__TASK__. Scan the lines below for the word "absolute". Copy each line you find it in.

__DATA EXCERPT__.
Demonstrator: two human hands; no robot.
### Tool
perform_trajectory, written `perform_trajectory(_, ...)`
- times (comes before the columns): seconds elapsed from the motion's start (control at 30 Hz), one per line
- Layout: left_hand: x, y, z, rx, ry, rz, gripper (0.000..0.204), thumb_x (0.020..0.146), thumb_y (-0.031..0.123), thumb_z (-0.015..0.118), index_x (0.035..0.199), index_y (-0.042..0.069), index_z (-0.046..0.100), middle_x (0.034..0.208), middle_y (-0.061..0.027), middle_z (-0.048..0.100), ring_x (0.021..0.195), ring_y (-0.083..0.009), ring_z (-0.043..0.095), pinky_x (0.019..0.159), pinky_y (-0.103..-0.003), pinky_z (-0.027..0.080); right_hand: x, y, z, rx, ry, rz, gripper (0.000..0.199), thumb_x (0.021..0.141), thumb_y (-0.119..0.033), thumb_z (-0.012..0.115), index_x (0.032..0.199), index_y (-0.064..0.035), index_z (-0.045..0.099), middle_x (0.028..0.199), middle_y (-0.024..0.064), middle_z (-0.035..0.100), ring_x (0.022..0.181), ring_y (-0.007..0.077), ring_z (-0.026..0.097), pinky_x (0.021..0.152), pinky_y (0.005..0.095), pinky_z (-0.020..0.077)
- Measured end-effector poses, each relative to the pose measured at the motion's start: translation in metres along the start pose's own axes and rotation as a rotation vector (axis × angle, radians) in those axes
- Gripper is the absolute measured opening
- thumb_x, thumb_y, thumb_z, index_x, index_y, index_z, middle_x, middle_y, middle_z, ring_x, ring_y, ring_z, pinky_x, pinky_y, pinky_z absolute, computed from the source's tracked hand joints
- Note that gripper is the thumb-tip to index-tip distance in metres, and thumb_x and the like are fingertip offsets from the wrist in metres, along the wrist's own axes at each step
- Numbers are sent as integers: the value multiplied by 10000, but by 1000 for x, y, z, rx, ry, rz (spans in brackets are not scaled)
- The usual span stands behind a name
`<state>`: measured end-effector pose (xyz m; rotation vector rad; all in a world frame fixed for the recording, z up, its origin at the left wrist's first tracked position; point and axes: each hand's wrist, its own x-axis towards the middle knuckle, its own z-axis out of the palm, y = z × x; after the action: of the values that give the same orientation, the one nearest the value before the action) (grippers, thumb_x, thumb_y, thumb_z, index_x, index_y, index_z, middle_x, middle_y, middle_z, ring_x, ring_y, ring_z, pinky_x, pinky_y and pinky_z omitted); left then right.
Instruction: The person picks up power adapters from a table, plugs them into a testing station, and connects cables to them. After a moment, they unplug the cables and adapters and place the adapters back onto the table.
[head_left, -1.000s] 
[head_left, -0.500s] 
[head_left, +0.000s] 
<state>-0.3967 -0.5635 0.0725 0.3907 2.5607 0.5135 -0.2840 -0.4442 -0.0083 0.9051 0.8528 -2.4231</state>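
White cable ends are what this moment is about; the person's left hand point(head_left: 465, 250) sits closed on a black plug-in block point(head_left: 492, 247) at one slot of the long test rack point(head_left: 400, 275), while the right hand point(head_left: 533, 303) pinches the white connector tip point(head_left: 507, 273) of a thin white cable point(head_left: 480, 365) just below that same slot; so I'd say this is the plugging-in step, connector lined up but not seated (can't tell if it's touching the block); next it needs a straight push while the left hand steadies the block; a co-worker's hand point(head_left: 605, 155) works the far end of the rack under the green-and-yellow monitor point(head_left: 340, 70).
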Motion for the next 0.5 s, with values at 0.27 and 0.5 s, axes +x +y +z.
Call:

__RESPONSE AREA__.
- Gripper is the absolute measured opening
- thumb_x, thumb_y, thumb_z, index_x, index_y, index_z, middle_x, middle_y, middle_z, ring_x, ring_y, ring_z, pinky_x, pinky_y, pinky_z absolute, computed from the source's tracked hand joints

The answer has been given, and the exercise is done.